### About this exercise
Search each line below for "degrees", then return the lines where it appears.

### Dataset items
[Start of section]

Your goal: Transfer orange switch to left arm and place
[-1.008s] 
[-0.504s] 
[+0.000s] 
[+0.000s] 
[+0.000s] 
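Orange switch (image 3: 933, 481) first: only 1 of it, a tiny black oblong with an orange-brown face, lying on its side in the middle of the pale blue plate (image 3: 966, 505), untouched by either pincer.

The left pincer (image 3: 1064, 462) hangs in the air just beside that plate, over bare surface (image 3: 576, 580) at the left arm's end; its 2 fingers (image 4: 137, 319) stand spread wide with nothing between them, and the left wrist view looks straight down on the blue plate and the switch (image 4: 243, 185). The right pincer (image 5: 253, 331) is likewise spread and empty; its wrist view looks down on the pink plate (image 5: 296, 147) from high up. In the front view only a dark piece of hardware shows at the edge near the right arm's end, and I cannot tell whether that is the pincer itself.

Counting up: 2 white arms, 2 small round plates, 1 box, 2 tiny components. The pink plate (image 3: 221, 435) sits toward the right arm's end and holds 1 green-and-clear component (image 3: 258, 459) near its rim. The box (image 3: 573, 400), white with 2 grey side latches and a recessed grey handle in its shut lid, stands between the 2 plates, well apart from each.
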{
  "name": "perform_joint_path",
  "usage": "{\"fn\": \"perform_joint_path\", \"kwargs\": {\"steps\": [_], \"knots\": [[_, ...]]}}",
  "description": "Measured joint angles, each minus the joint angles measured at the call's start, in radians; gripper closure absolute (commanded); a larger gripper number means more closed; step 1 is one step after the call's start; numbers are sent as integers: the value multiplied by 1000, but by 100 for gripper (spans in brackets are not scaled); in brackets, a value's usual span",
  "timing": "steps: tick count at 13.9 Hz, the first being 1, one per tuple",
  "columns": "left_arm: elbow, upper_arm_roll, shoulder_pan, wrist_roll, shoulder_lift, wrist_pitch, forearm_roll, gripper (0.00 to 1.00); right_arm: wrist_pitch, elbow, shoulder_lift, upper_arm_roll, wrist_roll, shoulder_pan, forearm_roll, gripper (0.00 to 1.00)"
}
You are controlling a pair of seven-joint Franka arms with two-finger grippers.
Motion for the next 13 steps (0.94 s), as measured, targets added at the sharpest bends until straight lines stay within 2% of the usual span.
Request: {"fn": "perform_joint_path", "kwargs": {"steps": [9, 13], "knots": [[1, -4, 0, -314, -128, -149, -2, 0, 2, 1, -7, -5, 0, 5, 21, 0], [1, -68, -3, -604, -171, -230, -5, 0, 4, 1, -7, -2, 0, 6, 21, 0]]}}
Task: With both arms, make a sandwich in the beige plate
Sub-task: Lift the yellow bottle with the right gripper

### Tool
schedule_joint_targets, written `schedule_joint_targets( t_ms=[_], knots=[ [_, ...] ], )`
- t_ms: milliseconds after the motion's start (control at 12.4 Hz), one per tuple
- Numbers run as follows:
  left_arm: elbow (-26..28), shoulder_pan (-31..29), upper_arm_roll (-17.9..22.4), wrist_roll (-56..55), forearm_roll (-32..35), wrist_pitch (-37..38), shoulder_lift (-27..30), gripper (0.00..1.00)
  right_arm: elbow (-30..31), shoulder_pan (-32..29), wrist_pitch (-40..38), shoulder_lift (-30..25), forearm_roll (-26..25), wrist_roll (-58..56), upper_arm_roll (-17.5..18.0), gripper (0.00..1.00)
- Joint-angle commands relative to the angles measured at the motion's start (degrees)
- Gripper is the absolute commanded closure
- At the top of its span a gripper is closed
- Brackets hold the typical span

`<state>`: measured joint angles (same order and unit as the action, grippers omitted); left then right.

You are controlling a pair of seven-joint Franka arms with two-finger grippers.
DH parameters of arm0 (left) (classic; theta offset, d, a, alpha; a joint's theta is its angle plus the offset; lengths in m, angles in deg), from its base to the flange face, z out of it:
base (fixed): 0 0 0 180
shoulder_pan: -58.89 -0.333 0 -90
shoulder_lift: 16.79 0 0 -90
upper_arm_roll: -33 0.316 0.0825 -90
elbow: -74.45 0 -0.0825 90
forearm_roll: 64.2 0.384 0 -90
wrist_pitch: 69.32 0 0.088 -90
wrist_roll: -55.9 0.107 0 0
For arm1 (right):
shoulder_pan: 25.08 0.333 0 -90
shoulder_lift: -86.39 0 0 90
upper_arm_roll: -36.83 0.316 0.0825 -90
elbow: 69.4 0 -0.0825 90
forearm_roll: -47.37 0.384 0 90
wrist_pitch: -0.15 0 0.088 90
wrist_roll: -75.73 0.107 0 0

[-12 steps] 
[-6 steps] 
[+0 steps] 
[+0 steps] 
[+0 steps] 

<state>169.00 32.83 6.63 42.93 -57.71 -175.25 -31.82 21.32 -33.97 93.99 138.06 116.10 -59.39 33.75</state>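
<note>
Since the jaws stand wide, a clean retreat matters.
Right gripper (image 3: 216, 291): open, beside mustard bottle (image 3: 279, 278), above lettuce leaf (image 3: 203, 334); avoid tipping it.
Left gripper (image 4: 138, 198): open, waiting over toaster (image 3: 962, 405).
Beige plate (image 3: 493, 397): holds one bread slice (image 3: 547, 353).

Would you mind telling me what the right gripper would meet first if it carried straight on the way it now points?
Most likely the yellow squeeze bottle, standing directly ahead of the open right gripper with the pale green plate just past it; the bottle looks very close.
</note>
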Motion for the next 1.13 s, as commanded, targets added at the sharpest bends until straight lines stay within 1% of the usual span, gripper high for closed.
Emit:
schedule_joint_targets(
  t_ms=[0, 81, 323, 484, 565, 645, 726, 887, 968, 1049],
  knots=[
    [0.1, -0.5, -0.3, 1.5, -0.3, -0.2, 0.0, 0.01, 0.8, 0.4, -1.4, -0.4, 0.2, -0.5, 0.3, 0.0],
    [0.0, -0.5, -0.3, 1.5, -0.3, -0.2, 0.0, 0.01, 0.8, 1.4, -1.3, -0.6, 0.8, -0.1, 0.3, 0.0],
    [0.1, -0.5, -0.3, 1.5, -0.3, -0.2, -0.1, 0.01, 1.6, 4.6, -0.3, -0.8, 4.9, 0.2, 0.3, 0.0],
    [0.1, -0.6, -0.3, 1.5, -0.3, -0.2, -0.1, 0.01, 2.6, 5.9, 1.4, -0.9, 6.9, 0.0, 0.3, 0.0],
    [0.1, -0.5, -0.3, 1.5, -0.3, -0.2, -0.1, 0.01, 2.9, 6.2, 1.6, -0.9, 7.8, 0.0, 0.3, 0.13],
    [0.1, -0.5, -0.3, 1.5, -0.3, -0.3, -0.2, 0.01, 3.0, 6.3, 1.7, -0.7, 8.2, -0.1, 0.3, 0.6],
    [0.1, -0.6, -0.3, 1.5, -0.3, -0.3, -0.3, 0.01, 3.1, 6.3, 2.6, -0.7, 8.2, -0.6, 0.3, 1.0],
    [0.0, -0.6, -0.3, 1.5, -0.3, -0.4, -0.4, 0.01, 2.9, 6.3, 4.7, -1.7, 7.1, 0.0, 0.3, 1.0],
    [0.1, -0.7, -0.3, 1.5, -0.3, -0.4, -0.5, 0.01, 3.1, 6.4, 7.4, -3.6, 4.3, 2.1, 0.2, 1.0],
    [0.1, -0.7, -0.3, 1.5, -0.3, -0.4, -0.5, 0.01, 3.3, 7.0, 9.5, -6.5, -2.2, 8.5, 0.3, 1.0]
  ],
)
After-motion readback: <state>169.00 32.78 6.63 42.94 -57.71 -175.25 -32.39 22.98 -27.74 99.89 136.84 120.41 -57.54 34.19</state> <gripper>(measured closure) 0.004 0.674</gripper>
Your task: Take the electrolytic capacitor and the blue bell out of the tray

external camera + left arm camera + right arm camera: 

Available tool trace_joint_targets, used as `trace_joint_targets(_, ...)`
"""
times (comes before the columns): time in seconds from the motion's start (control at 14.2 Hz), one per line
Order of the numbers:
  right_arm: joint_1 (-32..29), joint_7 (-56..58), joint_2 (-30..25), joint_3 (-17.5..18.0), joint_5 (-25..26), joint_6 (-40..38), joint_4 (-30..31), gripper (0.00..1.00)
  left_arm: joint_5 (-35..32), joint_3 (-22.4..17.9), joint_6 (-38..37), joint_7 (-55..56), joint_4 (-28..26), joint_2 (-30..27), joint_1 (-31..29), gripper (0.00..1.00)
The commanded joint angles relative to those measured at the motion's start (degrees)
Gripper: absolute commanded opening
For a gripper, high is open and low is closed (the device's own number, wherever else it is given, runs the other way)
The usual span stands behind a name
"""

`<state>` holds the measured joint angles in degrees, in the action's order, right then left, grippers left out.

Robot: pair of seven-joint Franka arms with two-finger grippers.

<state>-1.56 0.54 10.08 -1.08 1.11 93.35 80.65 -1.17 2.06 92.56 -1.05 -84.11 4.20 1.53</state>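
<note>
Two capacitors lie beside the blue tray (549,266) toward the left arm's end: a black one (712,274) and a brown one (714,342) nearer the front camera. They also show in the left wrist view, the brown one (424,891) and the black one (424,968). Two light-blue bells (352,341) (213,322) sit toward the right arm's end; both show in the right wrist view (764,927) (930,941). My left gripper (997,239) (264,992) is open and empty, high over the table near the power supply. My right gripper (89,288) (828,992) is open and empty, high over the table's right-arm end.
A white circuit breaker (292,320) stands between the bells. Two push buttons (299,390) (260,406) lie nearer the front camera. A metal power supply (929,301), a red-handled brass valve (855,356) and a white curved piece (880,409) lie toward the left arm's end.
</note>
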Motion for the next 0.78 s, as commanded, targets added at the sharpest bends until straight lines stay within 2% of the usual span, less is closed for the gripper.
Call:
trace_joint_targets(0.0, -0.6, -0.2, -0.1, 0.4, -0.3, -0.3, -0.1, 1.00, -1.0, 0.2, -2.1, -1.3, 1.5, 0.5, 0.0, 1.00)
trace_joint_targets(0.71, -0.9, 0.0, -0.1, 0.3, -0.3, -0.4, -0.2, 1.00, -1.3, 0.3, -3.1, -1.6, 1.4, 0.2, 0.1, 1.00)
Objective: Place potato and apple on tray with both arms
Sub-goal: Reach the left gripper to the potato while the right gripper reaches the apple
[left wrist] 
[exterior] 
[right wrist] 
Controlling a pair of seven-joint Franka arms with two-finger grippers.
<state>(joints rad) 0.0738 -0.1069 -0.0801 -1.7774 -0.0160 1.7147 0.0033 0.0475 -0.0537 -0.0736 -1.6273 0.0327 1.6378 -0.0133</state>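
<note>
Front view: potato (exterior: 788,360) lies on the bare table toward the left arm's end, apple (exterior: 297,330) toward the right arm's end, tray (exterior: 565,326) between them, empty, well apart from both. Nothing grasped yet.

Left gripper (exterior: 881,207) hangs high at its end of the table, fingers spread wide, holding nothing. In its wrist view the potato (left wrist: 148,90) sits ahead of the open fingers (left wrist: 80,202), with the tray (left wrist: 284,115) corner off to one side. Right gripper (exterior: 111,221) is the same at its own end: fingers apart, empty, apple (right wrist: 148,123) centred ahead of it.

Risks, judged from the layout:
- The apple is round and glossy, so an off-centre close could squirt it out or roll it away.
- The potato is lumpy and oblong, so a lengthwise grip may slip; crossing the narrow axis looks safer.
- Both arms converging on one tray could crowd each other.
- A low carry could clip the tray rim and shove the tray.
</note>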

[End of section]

### Task answer
- Joint-angle commands relative to the angles measured at the motion's start (degrees)
The commanded joint angles relative to those measured at the motion's start (degrees)
`<state>` holds the measured joint angles in degrees, in the action's order, right then left, grippers left out.

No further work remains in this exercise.